Destructive Behavior in Sulcata Tortoises: Digging, Pushing, and Property Damage

Introduction

Sulcata tortoises are powerful, persistent animals. What looks like "bad behavior" is often normal tortoise behavior meeting an enclosure, fence, wall, planter, or patio that was never designed for a large burrowing reptile. Digging, pushing, pacing, and ramming can all happen when a sulcata is trying to thermoregulate, make a burrow, reach a visible space beyond the barrier, or respond to stress from housing that is too small, too transparent, too hot, too dry, or too exposed.

This matters because adult sulcatas can become very large and strong. They may loosen pavers, crack lightweight wood, push through weak fencing, scrape drywall, or create holes deep enough to damage landscaping and irrigation. In some cases, a sudden increase in destructive behavior can also point to a husbandry problem or a medical issue, such as pain, overheating, poor mobility, shell trauma, or nutritional disease that changes normal movement and activity.

A behavior change is worth taking seriously, especially if your tortoise is also eating less, seems weak, flips over, has shell or skin injuries, or is repeatedly trying to escape. Your vet can help rule out illness while also reviewing enclosure design, substrate depth, heat, UVB, hydration, and diet. For many sulcatas, the goal is not to stop natural behavior completely. It is to give that behavior a safer place to happen.

Why sulcatas become destructive

Sulcatas are natural diggers and may create burrows for shelter and temperature control. They also investigate boundaries with their shell and body weight. If they can see through a fence, notice daylight under a barrier, or learn that the world outside the pen is more interesting, they may pace, push, and dig at the same spots over and over.

Common setup triggers include undersized enclosures, transparent or climbable walls, barriers that are not buried, corners that invite digging, limited shade, poor access to hides, and surfaces that do not allow normal foraging or burrowing. Indoor housing can add another problem: drywall, baseboards, doors, and furniture are easier to damage than outdoor block or masonry barriers.

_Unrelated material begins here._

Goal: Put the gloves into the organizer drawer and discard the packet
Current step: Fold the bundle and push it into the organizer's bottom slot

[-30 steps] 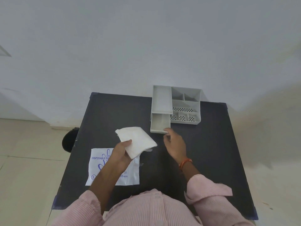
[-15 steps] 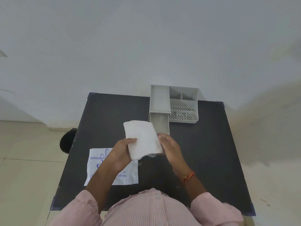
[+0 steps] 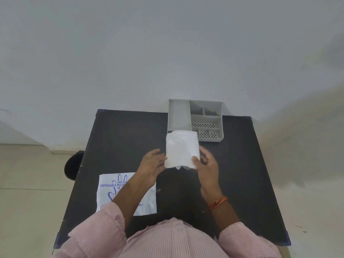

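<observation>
A folded stack of white gloves [image 3: 181,148] is held above the table between my left hand [image 3: 152,163] on its left edge and my right hand [image 3: 207,163] on its right edge. The stack hangs over the pulled-out drawer of the grey organizer [image 3: 178,114] and hides almost all of that drawer. The empty glove packet [image 3: 111,185], white with blue print, lies flat on the table at the near left, partly under my left forearm.
The black table [image 3: 242,164] stands against a white wall. The organizer's open compartments [image 3: 206,121] sit at the table's far edge. A dark round bin [image 3: 73,164] stands on the floor beside the table's left edge.
My right hand left the drawer front and took hold of the gloves' right edge. Both hands carried the stack rightward and away from me, over the open drawer.
</observation>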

When behavior may signal a care problem

Not every digging episode is a medical problem, but destructive behavior can increase when husbandry is off. A sulcata that is too hot may try to escape sun exposure. One that cannot find a secure retreat may keep pushing until it reaches a corner or shaded edge. Poor UVB, poor calcium balance, or weak muscle and bone condition can also change gait, posture, and activity patterns.

Call your vet sooner if the behavior change is sudden or comes with poor appetite, lethargy, soft shell, swollen eyes, nasal discharge, repeated flipping, limping, shell cracks, skin abrasions, or trouble passing stool. Those signs suggest this is more than a fencing problem.

How to reduce property damage safely

Start with the enclosure. Strong, opaque perimeter walls usually work better than wire, pickets, or clear panels. Barriers often need to be buried below grade to reduce digging escapes, and corners may need reinforcement with pavers, rock, or block. Many keepers also do better with a large outdoor pen that includes shade, grazing space, a sturdy hide, and a designated area where digging is allowed.

Inside the home, avoid free-roaming sulcatas in rooms with drywall, cords, rugs, or unstable furniture. Use heavy-duty containment instead of baby gates or lightweight wood. If your tortoise repeatedly targets one area, block access and review what that spot offers, such as sunlight, warmth, visibility, or a loose edge that feels diggable.

What your vet may recommend

Your vet will usually start with a physical exam and a husbandry review. Bring photos and measurements of the enclosure, including substrate, fencing, basking area, shade, UVB setup, and diet. Depending on the exam, your vet may suggest fecal testing, radiographs, or bloodwork if there are concerns about injury, metabolic bone disease, dehydration, egg development in females, or other illness.

Treatment depends on the cause. Some tortoises need enclosure redesign and safer enrichment. Others need wound care, pain control, hydration support, or correction of lighting and nutrition. The best plan is the one that fits your tortoise's health, your home setup, and what you can maintain consistently.

Questions to Ask Your Vet

Bring these questions to your vet appointment to get the most out of your visit.

  1. You can ask your vet, "Does this digging and pushing look normal for a sulcata, or does it suggest pain, stress, or a husbandry problem?"
  2. You can ask your vet, "Can you review photos of my enclosure and tell me what might be triggering the behavior?"
  3. You can ask your vet, "Is my tortoise's heat, UVB, humidity, and shade setup appropriate for its age and size?"
  4. You can ask your vet, "Could shell, bone, or joint problems be making my tortoise move or push abnormally?"
  5. You can ask your vet, "Should we do fecal testing, radiographs, or bloodwork based on this behavior change?"
  6. You can ask your vet, "What type of barrier and substrate depth are safest for a sulcata that keeps digging at the perimeter?"
  7. You can ask your vet, "How can I provide safe digging and foraging opportunities without increasing escape risk or property damage?"
  8. You can ask your vet, "What warning signs would mean this behavior needs urgent recheck?"